**Work task:** Report each line of the data below in which "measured" appears.

**Collected data:**

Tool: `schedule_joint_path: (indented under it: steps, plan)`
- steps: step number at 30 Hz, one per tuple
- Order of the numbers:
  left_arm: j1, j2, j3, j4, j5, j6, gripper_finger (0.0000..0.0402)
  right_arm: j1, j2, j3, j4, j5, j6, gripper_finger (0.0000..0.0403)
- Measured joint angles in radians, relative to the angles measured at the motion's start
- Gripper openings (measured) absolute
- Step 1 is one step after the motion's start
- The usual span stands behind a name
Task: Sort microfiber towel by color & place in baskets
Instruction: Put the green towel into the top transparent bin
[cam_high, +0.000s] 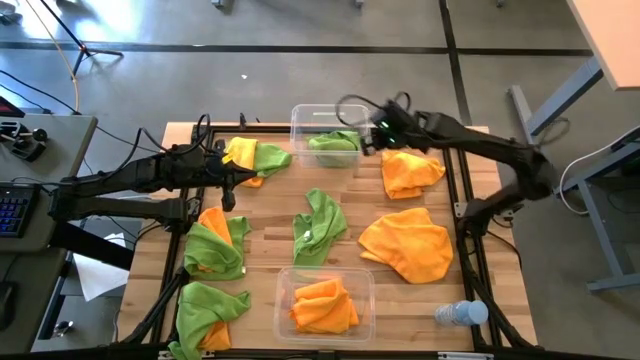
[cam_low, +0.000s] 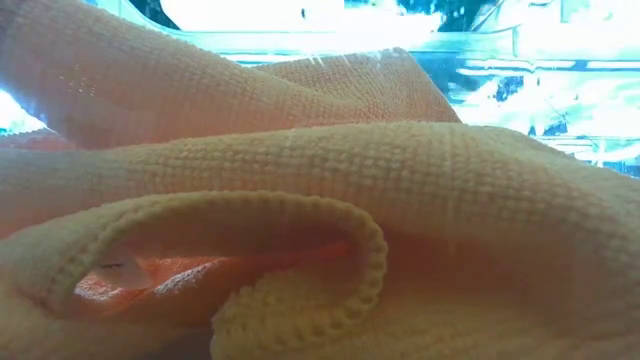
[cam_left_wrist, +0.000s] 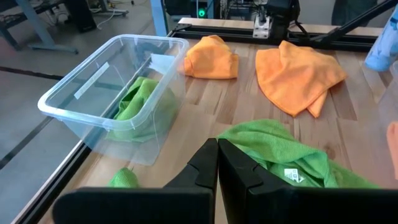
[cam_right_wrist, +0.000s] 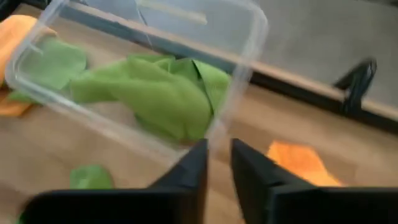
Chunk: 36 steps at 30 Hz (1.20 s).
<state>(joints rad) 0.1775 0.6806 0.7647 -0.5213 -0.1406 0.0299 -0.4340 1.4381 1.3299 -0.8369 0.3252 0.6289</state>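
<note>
No readable text: only an illegible white tag on the green towel (cam_left_wrist: 292, 176).

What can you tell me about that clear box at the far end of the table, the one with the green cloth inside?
The far basket is a clear, see-through plastic bin, rectangular with rounded corners and a rolled rim, open on top and standing upright on the wooden table. One crumpled green towel lies inside, against its right end. The right gripper hovers at that end by the rim, jaws slightly apart, holding nothing. An orange towel lies on the table beside it.

Grey concrete floor (cam_high: 300, 40), pale desk (cam_high: 610, 30) at one corner
</note>
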Motion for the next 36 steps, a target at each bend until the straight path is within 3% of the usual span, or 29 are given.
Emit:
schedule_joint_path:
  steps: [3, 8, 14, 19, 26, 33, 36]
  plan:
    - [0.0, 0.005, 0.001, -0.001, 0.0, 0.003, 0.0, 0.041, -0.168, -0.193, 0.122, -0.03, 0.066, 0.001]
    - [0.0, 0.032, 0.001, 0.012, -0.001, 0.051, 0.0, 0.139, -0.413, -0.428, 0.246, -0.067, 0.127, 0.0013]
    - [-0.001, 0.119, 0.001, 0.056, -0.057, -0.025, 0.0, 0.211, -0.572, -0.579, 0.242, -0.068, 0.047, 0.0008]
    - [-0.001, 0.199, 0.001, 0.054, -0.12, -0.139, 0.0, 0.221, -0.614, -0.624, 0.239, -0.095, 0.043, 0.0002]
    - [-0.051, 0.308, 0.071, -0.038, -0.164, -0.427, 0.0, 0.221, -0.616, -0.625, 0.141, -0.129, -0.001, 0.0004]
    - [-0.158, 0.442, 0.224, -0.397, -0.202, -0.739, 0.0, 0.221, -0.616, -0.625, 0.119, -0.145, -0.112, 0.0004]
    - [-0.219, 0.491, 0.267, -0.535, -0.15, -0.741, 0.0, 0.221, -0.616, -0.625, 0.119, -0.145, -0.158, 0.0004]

**Exercise output:**
- Measured joint angles in radians, relative to the angles measured at the motion's start
- Gripper openings (measured) absolute

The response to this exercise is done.